Only a sociopath would say that in that car after that exchange. Only a psychopath would laugh at it. A much needed reset.
Once all that tension was released we were able to give apologies that we desperately needed from one another. We were fucking for over a year but we had never seen more of each other. Being secret friends was a business model that could never be sustainable, and it definitely was not one that could handle a problem of that magnitude. We needed to be real friends. I made him do a question game that he hated but humored me and answered all of them. “20 Questions to build and grow interpersonal relationships” 20 simple questions turned us from borderline sworn enemies to people who could sit together platonically for hours without fucking or fighting. It was cathartic. It was vindicating. After a year of casual sex, it was the best time I had ever had with him. Who says Cosmo is useless?

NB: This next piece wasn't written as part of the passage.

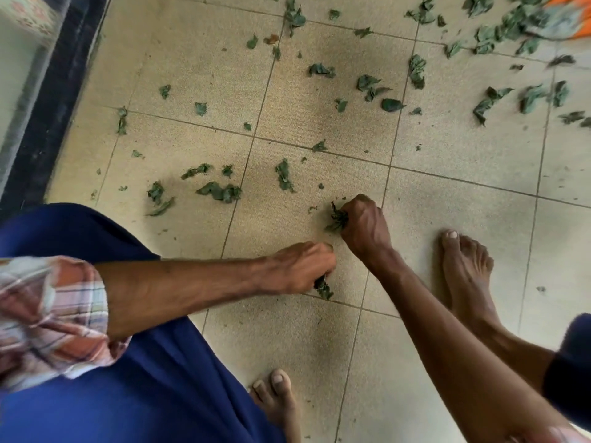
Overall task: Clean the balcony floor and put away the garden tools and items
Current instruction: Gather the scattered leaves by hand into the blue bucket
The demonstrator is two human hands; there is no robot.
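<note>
Green leaf scraps lie scattered over the beige tiled balcony floor (pixel 319 362). My left hand (pixel 297 270) is low over the tiles, its fingers curled round a small clump of leaves (pixel 323 290) that sticks out below the fist. Just beyond it my right hand (pixel 364 227) grips another bunch of leaves (pixel 336 219) near the floor. Loose leaves (pixel 220 191) lie to the left of both hands, and more loose leaves (pixel 371 86) lie farther back.
My bare feet stand on the tiles, one (pixel 463 270) right of the hands and one (pixel 276 398) near the bottom. A dark door sill (pixel 48 123) runs along the left. An orange and grey item (pixel 563 17), blurred, lies among leaves at top right.
</note>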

That talk was a little over a year after the misscarriage. It felt so much longer than that. The person I was in that car with was not the guy I was casually messing around with prior. He was up-front and genuine and eventually vulnerable. I couldn’t imagine him ever telling me sorry before and when he said it then it felt like I was in the twilight zone. He didn’t say it explicitly but he missed me too (to this day he will deny this fact but I know the truth, no one completes the 20 questions I made him do if you don’t care about the person. No one.) We left that night ready to start over as actual friends this time, although it still took us years before we openly acknowledged the friendship (he too is very stubborn.)
Steven is now literally one of the closest people to me on this planet. He is so different from the young man I met 10 years ago. I speak to him weekly. He’s so in love it’s funny to think he was ever the legendary baboon’s ass he used to be. I like to think that his growth has mirrored my own and it makes me happy to see how far we’ve come. He can’t wait to have kids. His girlfriend is my best friend and I often show up at their place without him even knowing I’m coming over. I’m going to be her maid of honor at their wedding next year and she almost definitely one day will be mine.
This relationship is so complicated and so fulfilling. Steven is my soul tie.We have a spiritual connection deeply embedded in one another. That’s why he came into my life the way he did. That’s why we never had any interest in a relationship with each other and that’s why I had the internal turmoil when he left. He is very distinct with his role in my life as someone I love and never romanticized. I really learned to stop romanticising everyone after I met him. I learned healthier emotional boundaries and my heart eventually mended. I learned to value the platonic love in my life and it calmed down my obsession and desire for constant romantic love. Meeting him was the shift in my brain. Meeting him was the lesson of how to treat people. Our connection is a wonderful mess and irreplaceable to me. It’s the love story I needed.
…But don’t tell him that, if he knew he mattered this much to me I’d never hear the end of it.